(Stored data begins)

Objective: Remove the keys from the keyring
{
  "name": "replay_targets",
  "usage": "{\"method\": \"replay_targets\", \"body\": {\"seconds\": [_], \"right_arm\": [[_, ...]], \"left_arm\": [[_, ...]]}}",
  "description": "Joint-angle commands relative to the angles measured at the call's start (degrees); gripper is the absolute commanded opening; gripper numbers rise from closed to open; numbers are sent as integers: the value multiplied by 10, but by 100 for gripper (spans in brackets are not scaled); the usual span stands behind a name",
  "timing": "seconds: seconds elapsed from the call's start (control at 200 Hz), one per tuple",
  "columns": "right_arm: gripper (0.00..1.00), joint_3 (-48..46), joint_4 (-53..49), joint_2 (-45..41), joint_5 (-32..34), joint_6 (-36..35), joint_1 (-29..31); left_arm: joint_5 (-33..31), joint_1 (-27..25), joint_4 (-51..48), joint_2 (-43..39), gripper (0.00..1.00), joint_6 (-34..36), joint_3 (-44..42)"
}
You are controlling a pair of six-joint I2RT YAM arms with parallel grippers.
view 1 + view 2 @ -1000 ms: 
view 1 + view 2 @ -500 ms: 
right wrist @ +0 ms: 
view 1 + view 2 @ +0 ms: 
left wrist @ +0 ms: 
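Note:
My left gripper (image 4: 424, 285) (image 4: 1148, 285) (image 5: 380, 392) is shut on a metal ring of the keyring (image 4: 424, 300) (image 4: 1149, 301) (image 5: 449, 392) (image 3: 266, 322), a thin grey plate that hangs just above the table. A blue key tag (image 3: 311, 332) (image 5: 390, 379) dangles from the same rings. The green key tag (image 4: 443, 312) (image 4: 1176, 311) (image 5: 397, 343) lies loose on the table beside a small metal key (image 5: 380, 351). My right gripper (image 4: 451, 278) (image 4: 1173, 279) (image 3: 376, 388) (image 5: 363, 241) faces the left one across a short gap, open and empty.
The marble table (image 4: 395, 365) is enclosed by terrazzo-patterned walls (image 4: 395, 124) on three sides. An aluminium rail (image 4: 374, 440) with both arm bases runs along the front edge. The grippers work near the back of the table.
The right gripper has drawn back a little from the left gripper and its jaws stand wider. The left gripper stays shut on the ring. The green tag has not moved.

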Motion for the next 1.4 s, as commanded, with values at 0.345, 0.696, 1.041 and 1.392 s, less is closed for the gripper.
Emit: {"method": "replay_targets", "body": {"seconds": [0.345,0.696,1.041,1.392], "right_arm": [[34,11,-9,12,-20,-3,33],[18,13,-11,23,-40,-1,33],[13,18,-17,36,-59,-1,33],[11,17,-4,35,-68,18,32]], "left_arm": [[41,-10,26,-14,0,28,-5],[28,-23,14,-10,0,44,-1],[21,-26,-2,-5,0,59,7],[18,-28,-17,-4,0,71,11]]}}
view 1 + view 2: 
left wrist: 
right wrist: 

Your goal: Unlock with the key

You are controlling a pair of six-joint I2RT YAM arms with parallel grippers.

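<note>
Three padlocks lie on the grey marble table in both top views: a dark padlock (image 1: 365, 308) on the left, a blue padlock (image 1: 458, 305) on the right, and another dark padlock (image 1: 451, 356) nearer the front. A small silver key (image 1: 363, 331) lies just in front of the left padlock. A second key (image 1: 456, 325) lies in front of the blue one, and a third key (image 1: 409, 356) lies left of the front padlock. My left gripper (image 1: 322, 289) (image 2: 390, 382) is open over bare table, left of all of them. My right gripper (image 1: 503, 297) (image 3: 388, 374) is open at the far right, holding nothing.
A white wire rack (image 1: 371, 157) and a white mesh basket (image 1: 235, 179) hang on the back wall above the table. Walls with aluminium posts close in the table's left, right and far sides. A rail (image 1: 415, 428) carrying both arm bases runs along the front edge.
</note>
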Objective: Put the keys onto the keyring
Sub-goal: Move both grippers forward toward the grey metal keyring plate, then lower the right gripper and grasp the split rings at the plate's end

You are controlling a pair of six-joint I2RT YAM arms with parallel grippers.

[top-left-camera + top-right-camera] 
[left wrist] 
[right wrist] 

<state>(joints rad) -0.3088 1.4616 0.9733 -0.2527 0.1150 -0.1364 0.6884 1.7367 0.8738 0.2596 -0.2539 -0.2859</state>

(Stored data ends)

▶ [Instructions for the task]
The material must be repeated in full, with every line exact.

▶ [Reply]
Objective: Remove the keys from the keyring
{
  "name": "replay_targets",
  "usage": "{\"method\": \"replay_targets\", \"body\": {\"seconds\": [_], \"right_arm\": [[_, ...]], \"left_arm\": [[_, ...]]}}",
  "description": "Joint-angle commands relative to the angles measured at the call's start (degrees); gripper is the absolute commanded opening; gripper numbers rise from closed to open; numbers are sent as integers: the value multiplied by 10, but by 100 for gripper (spans in brackets are not scaled); the usual span stands behind a name",
  "timing": "seconds: seconds elapsed from the call's start (control at 200 Hz), one per tuple",
  "columns": "right_arm: gripper (0.00..1.00), joint_3 (-48..46), joint_4 (-53..49), joint_2 (-45..41), joint_5 (-32..34), joint_6 (-36..35), joint_1 (-29..31); left_arm: joint_5 (-33..31), joint_1 (-27..25), joint_4 (-51..48), joint_2 (-43..39), gripper (0.00..1.00), joint_6 (-34..36), joint_3 (-44..42)"
}
You are controlling a pair of six-joint I2RT YAM arms with parallel grippers.
view 1 + view 2 @ -1000 ms: 
view 1 + view 2 @ -500 ms: 
right wrist @ +0 ms: 
view 1 + view 2 @ +0 ms: 
left wrist @ +0 ms: 
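Note:
My left gripper (image 4: 424, 285) (image 4: 1148, 285) (image 5: 380, 392) is shut on a metal ring of the keyring (image 4: 424, 300) (image 4: 1149, 301) (image 5: 449, 392) (image 3: 266, 322), a thin grey plate that hangs just above the table. A blue key tag (image 3: 311, 332) (image 5: 390, 379) dangles from the same rings. The green key tag (image 4: 443, 312) (image 4: 1176, 311) (image 5: 397, 343) lies loose on the table beside a small metal key (image 5: 380, 351). My right gripper (image 4: 451, 278) (image 4: 1173, 279) (image 3: 376, 388) (image 5: 363, 241) faces the left one across a short gap, open and empty.
The marble table (image 4: 395, 365) is enclosed by terrazzo-patterned walls (image 4: 395, 124) on three sides. An aluminium rail (image 4: 374, 440) with both arm bases runs along the front edge. The grippers work near the back of the table.
The right gripper has drawn back a little from the left gripper and its jaws stand wider. The left gripper stays shut on the ring. The green tag has not moved.
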
Motion for the next 1.4 s, as commanded, with values at 0.345, 0.696, 1.041 and 1.392 s, less is closed for the gripper.
Emit: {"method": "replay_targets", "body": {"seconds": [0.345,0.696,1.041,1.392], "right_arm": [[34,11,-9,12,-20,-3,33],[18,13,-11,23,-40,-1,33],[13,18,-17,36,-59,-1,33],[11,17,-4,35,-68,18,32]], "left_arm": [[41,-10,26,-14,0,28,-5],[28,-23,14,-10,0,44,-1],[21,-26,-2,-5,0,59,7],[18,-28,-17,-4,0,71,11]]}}
view 1 + view 2: 
left wrist: 
right wrist: 

Your goal: Unlock with the key

You are controlling a pair of six-joint I2RT YAM arms with parallel grippers.

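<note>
Three padlocks lie on the grey marble table in both top views: a dark padlock (image 1: 365, 308) on the left, a blue padlock (image 1: 458, 305) on the right, and another dark padlock (image 1: 451, 356) nearer the front. A small silver key (image 1: 363, 331) lies just in front of the left padlock. A second key (image 1: 456, 325) lies in front of the blue one, and a third key (image 1: 409, 356) lies left of the front padlock. My left gripper (image 1: 322, 289) (image 2: 390, 382) is open over bare table, left of all of them. My right gripper (image 1: 503, 297) (image 3: 388, 374) is open at the far right, holding nothing.
A white wire rack (image 1: 371, 157) and a white mesh basket (image 1: 235, 179) hang on the back wall above the table. Walls with aluminium posts close in the table's left, right and far sides. A rail (image 1: 415, 428) carrying both arm bases runs along the front edge.
</note>
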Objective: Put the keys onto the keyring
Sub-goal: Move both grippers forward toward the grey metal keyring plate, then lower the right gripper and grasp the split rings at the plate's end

You are controlling a pair of six-joint I2RT YAM arms with parallel grippers.

[top-left-camera + top-right-camera] 
[left wrist] 
[right wrist] 

<state>(joints rad) -0.3088 1.4616 0.9733 -0.2527 0.1150 -0.1364 0.6884 1.7367 0.8738 0.2596 -0.2539 -0.2859</state>

The output has been given in full.